SOURCE MATERIAL
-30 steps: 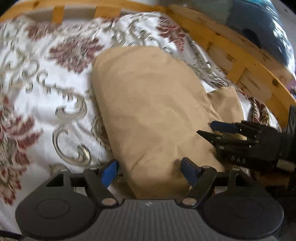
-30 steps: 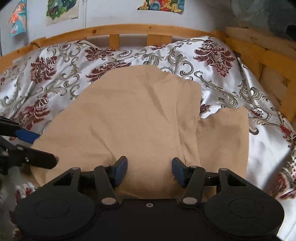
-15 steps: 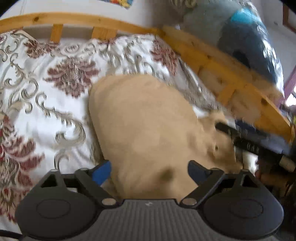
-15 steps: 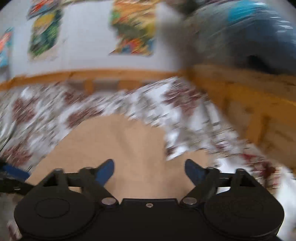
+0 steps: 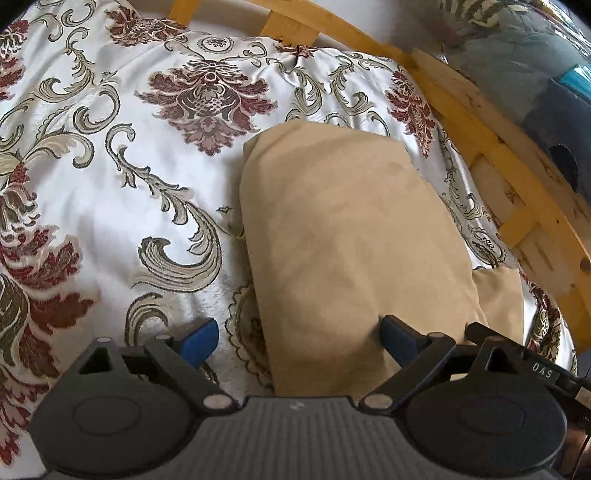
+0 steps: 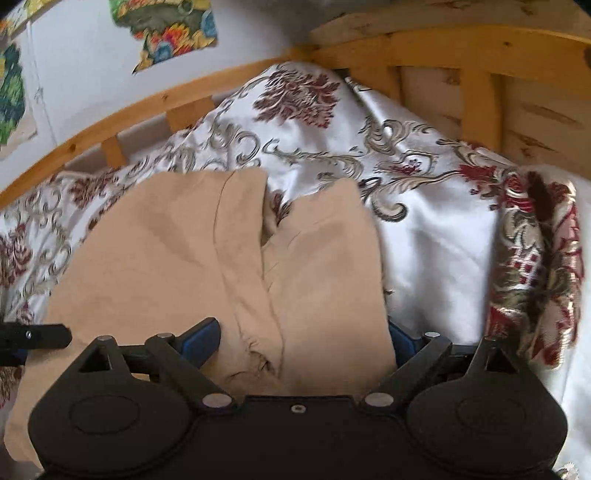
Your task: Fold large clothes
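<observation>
- Tan garment [image 5: 347, 236] – soft, matte, folded into a rounded slab – lies on the bed, centre frame; satin floral bedspread [image 5: 110, 206] open at left.
- Wooden bed rail [image 5: 491, 155] bounds upper right.
- Left gripper [image 5: 299, 338] and right gripper [image 6: 304, 339]: fingers just spread wide, gripping nothing.

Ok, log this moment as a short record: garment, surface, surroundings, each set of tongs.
garment: tan cloth, folded, lying flat, a flap sticking out at its right
surface: floral bedspread
surroundings: wooden bed rail; posters on wall
left tongs: open, have just been opening, astride the cloth's near left edge, pads not pressing
right tongs: open, have just been opening, cloth between the pads, not pinched
</observation>
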`<act>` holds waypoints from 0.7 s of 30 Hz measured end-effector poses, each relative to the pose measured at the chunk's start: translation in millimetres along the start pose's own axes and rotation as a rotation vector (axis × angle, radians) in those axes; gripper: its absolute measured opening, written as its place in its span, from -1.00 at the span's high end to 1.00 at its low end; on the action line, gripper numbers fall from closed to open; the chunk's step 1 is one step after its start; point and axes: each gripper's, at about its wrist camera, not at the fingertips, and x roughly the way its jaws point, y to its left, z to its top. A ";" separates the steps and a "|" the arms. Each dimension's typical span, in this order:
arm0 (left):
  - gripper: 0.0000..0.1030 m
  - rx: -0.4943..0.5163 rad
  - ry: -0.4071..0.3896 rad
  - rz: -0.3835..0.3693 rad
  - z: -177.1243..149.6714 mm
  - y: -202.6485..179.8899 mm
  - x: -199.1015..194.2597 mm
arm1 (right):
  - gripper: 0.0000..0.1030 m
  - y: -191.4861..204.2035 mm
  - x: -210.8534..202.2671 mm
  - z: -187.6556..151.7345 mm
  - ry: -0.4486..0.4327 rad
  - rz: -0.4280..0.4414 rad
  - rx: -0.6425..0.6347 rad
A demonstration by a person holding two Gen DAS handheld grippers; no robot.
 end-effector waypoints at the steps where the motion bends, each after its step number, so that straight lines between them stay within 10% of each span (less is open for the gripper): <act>1: -0.90 0.010 -0.002 0.007 -0.1 -1.2 0.4 | -0.83 0.4 -0.2 -0.4 0.002 -0.001 0.003; 21: -0.99 -0.089 -0.002 -0.012 7.1 12.1 2.1 | -0.99 7.2 8.1 -3.7 0.032 -0.003 -0.035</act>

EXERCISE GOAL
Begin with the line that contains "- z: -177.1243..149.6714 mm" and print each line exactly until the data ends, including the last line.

SOLVED EXERCISE
  - z: -177.1243..149.6714 mm
  - y: -202.6485..179.8899 mm
  - x: -199.1015..194.2597 mm
arm1 (right):
  - gripper: 0.0000..0.1030 m
  - y: -191.4861..204.2035 mm
  - x: -210.8534..202.2671 mm
  - z: -187.6556..151.7345 mm
  - ry: -0.4486..0.4327 rad
  - rz: -0.4280..0.4414 rad
  - rx: -0.6425..0.6347 rad
A demonstration by a person holding two Gen DAS handheld grippers; no robot.
 end-effector waypoints at the steps where the motion bends, each after its step number, so that straight lines between them stay within 10% of each span (less is open for the gripper): <act>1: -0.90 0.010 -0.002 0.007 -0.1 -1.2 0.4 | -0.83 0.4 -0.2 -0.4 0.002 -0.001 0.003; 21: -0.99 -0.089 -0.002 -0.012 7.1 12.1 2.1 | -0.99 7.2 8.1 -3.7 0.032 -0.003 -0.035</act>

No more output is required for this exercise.